Из кармана вельветовой куртки появилась пачка десятирублевок.
- Пожалуйста, - сказал Георгий Максимович, очень радостно и добро
улыбаясь всеми своими пластмассовыми зубами, и протянул пачку Сереже.
- Спасибо, - сказал Сережа. Но пачку не взял. По его словам, он испытал
в ту секунду какой-то странный сдвиг: точно все побежало вдруг в обратном
направлении.
Георгий Максимович положил пачку на стол рядом с Сережей. Они
продолжали разговор. Георгий Максимович расспрашивал о работе, о том, как
подвигается диссертация.
Диссертация подвигалась плохо. Сережа не любил говорить об этом. Он
стал отвечать отрывисто и небрежно, а на какой-то вопрос Георгия
Максимовича не ответил вовсе, замолк, отключился и, замурлыкав мотивчик,
глядел в окно, размышляя о постороннем.
- Не могу ли я чем-нибудь вам помочь? - спросил Георгий Максимович.
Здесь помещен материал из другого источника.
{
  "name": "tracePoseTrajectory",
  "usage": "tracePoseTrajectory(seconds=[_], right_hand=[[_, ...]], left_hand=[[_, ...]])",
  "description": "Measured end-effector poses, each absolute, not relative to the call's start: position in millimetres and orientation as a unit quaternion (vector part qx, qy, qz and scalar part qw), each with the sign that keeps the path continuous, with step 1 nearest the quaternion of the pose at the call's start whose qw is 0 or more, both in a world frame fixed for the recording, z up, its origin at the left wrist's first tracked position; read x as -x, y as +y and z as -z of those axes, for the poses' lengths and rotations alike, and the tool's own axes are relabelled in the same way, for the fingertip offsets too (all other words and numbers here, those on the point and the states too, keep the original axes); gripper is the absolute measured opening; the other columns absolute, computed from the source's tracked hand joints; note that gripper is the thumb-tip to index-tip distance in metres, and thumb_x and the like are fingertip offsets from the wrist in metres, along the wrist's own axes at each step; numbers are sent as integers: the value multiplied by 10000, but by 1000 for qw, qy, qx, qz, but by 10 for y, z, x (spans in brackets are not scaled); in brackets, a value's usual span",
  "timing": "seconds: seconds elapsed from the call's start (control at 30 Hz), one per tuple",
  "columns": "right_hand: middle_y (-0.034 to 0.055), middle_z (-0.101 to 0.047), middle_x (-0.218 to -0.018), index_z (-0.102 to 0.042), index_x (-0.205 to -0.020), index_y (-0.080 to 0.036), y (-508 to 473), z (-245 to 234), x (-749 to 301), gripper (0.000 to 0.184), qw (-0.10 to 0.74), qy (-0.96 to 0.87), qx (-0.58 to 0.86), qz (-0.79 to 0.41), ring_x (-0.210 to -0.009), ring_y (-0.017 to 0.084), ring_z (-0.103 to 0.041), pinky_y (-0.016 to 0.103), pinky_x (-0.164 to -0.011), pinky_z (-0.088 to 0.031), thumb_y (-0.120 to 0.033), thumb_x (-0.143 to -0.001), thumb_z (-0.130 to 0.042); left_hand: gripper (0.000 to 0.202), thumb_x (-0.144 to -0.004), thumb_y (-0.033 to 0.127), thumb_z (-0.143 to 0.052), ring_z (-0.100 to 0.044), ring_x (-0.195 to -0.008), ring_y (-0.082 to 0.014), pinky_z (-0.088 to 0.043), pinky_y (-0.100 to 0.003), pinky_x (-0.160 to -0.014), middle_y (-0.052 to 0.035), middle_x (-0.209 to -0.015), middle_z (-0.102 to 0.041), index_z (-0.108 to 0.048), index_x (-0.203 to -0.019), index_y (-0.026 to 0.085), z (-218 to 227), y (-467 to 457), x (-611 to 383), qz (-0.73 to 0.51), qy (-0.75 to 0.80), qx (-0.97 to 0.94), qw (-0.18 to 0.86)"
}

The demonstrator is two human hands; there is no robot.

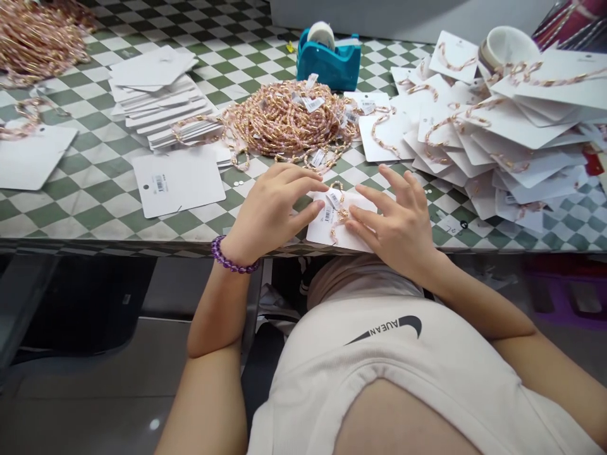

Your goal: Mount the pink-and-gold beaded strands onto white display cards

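Observation:
A white display card [317,232] with a barcode label lies at the table's front edge. On it rests a pink and gold beaded strand [342,215] with a small paper tag [334,198]. My left hand [275,205], wearing a purple bead bracelet [232,258], is over the card's left side, thumb and forefinger apart. From the right, my right hand [398,218] reaches over the card with fingers spread, its lower fingertips at the beads. Just behind my hands is a heap of similar beaded strands [284,123], some with paper tags.
A stack of white cards [156,95] and a single card [177,183] lie left. Many cards with strands [502,126] pile up at right near a white cup [509,47]. Behind the heap stands a teal tape dispenser [328,63]. More strands [40,41] fill the far left corner.

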State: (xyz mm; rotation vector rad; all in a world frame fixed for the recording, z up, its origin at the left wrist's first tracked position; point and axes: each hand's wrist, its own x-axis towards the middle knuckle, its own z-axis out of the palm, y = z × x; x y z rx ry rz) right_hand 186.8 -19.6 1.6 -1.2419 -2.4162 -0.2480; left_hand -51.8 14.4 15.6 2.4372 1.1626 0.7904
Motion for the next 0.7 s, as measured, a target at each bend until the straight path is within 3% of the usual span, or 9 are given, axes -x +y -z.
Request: tracePoseTrajectory(seconds=[0.23, 0.43, 0.53, 0.63, 0.7], right_hand=[[13, -696, -1237, -753, -1089, -243, -317, -15, -1847, 251, 231, -867, 427, 115, -1266, 286, -541, 448, -1094, -382, -414, -958, -625], [76, -647, -1318, -690, -1263, -199, -375, 76, -1947, 397, 205, -882, 418, 67, -1355, 327, -458, 483, -1107, -377, -443, -999, -522], [92, -617, -1350, -648, -1317, -210, -379, 168, -2009, 438, 249, -880, 397, 81, -1357, 316, -447, 489, -1128, -375, -470, -982, -536], [69, -673, -1214, -674, -1238, -259, -390, 229, -2032, 413, 308, -873, 361, 111, -1225, 267, -529, 430, -1066, -438, -508, -910, -650], [21, -713, -1029, -703, -1102, -282, -404, 200, -2020, 234, 316, -876, 340, 127, -1027, 205, -600, 357, -944, -487, -397, -899, -699]], left_hand=[[227, -969, 344, -545, -612, -1177, -270, -432, -493, -1080, -71, -1215, -709, -703, -1086, 231, -160, 145, 545, -286, 417, -847, 164], [229, -972, 333, -535, -611, -1169, -272, -424, -506, -1083, -68, -1207, -713, -703, -1090, 231, -168, 155, 536, -284, 412, -850, 164], [243, -978, 340, -520, -605, -1175, -262, -436, -482, -1079, -65, -1204, -711, -693, -1100, 223, -145, 147, 551, -277, 416, -852, 158], [247, -967, 375, -533, -589, -1196, -285, -437, -507, -1078, -62, -1228, -699, -690, -1105, 242, -126, 126, 589, -282, 455, -832, 143], [233, -961, 391, -543, -587, -1198, -306, -434, -527, -1073, -61, -1219, -700, -699, -1069, 256, -135, 109, 616, -284, 484, -818, 124]])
Сережа, поблагодарив, сказал, что помочь ему не может никто. Да и как,
собственно, помогать? Это ведь не забор красить и не огород копать. Он
стал понемногу накаляться. Ему показалось, что Георгий Максимович
проявляет к нему сочувствие, а сочувствие было нечто особенно ненавистное
ему, и тут он решил окончательно, что денег не возьмет.
- Вы знаете, как я поступал, когда работа не ладилась? - бормотал
старик, не догадываясь, что в эту минуту ему надо было помолчать. - Я
находил в себе силы уничтожить начало и начать снова...
- Да, да, понимаю... - кивал Сережа, улыбаясь.